** STORED DATA follows **

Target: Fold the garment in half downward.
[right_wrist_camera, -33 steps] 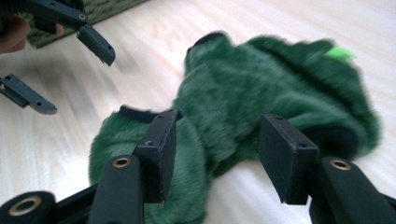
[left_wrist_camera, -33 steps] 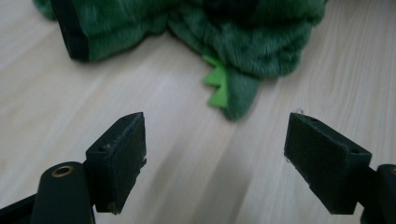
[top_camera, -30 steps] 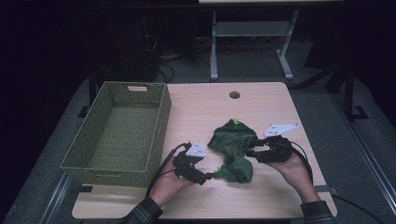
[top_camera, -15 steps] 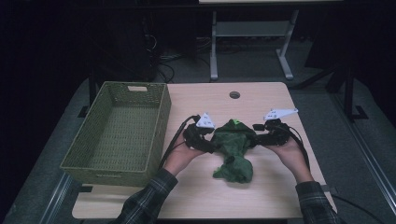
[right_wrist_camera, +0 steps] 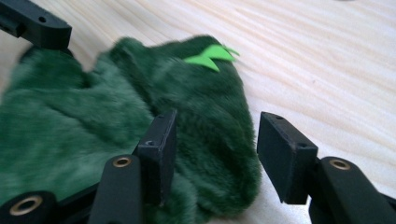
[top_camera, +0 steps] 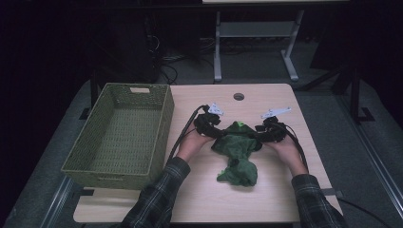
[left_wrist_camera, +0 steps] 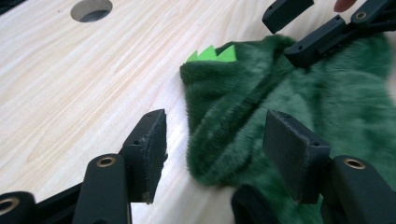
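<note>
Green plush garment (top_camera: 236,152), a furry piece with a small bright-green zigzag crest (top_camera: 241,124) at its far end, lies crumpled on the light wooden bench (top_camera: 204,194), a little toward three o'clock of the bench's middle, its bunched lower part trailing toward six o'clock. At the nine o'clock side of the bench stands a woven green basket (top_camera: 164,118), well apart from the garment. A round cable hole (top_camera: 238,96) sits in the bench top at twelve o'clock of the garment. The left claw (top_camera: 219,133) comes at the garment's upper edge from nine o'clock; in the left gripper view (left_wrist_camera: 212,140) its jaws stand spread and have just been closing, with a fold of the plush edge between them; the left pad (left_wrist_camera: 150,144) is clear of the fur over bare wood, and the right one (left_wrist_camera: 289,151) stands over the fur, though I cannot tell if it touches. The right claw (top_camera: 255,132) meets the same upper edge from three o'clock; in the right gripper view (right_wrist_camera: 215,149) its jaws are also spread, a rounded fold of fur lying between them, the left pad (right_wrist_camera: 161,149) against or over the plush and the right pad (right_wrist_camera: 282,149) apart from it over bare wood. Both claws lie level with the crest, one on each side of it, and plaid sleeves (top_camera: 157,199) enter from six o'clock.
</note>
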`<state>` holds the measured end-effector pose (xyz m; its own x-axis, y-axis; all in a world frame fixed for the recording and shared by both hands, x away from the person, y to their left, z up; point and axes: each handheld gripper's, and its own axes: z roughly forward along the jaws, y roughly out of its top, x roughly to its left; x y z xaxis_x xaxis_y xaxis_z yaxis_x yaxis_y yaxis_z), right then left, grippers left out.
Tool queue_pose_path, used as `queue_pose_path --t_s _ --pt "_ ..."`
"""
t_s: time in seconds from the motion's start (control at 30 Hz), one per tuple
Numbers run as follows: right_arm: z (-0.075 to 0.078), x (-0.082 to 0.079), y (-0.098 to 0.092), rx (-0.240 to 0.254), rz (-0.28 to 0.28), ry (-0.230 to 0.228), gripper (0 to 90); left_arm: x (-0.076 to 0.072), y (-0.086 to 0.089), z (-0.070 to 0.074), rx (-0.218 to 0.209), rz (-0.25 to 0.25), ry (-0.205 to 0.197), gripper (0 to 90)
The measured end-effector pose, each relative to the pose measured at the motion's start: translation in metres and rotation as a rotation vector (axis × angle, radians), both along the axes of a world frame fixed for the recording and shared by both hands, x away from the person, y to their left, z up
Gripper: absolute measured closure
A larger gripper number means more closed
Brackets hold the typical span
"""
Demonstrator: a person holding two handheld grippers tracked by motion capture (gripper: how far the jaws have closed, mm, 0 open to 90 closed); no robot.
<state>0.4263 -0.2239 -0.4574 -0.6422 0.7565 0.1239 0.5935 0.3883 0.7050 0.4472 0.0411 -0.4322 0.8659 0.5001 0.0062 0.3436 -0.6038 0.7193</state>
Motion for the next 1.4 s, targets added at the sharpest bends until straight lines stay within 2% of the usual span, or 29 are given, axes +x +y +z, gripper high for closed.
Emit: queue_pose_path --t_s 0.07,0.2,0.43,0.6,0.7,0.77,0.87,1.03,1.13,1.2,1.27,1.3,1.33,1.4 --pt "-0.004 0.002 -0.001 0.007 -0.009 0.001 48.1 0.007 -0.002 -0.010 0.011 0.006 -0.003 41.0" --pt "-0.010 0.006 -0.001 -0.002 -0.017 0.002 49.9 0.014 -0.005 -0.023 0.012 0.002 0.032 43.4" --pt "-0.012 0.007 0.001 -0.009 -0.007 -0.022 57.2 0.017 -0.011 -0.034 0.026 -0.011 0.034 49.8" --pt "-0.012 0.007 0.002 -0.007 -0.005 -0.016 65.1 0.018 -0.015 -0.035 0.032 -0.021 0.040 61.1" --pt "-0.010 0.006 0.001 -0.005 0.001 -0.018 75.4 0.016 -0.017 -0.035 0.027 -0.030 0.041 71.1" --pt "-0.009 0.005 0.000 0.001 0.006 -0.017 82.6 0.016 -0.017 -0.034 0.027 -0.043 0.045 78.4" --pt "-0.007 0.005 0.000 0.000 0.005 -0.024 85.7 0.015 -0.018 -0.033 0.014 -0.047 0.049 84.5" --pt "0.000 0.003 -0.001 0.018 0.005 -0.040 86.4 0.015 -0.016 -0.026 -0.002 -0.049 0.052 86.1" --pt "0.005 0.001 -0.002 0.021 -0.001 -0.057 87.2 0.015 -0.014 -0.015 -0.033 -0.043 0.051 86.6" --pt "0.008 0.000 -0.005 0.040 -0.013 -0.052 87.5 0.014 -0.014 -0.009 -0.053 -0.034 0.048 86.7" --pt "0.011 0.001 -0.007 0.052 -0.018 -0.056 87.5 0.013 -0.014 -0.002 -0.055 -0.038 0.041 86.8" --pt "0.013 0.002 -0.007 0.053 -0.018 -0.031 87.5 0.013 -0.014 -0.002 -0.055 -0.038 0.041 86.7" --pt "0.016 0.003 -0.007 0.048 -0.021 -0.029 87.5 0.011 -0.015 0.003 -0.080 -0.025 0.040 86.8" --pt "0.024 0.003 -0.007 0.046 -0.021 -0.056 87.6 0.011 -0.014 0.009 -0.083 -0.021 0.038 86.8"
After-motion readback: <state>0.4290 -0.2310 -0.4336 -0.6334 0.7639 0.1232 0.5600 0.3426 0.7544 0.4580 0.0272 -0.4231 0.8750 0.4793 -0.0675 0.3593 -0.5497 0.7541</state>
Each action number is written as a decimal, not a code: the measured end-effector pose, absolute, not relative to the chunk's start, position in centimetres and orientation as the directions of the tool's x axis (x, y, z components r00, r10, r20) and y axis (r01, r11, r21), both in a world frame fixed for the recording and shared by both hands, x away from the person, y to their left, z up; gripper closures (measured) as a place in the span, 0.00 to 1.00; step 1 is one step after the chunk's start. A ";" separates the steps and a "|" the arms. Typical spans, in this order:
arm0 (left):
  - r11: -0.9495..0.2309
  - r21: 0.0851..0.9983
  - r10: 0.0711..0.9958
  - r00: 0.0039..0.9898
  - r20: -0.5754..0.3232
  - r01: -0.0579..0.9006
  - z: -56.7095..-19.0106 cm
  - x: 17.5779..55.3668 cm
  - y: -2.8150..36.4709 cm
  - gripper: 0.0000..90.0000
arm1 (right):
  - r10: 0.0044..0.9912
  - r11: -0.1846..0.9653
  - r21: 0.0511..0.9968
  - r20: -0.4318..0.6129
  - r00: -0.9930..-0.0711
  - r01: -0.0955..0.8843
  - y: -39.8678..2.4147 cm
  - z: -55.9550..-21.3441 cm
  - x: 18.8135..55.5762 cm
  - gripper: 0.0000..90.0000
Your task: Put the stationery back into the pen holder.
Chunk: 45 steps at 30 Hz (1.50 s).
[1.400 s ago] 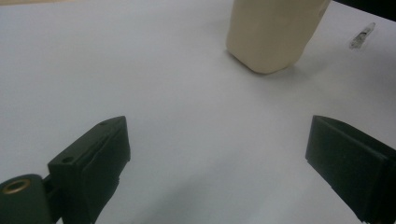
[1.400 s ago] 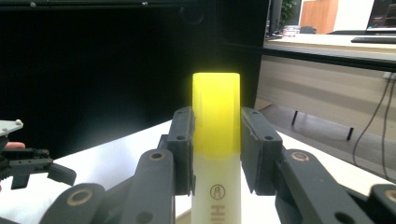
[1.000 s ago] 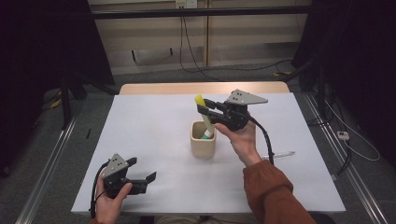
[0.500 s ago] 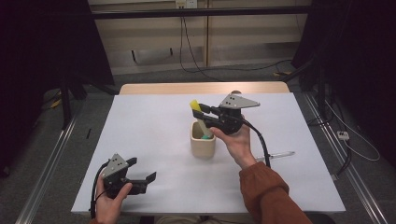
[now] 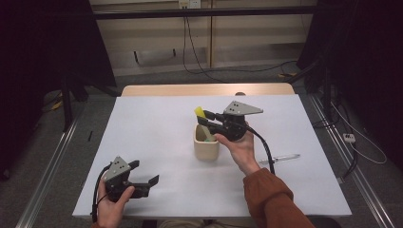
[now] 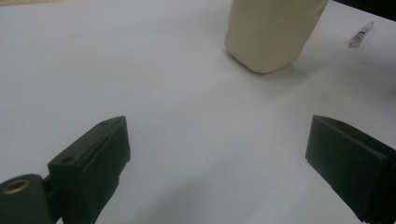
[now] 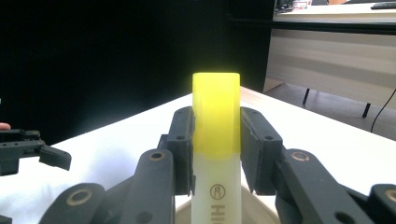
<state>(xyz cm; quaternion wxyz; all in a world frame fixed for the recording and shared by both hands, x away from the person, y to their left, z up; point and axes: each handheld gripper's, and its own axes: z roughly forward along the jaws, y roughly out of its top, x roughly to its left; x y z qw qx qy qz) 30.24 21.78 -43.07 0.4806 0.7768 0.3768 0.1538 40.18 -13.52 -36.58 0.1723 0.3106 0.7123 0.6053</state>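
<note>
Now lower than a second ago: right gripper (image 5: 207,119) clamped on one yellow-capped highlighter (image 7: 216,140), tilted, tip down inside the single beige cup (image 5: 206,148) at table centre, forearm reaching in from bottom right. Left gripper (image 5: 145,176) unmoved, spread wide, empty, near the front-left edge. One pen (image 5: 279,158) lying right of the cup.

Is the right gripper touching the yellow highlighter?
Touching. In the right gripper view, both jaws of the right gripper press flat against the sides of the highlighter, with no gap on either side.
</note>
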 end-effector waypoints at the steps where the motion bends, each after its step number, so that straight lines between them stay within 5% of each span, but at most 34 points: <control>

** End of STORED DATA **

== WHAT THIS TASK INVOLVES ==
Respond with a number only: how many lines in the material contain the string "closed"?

== FINISHED TASK ==
3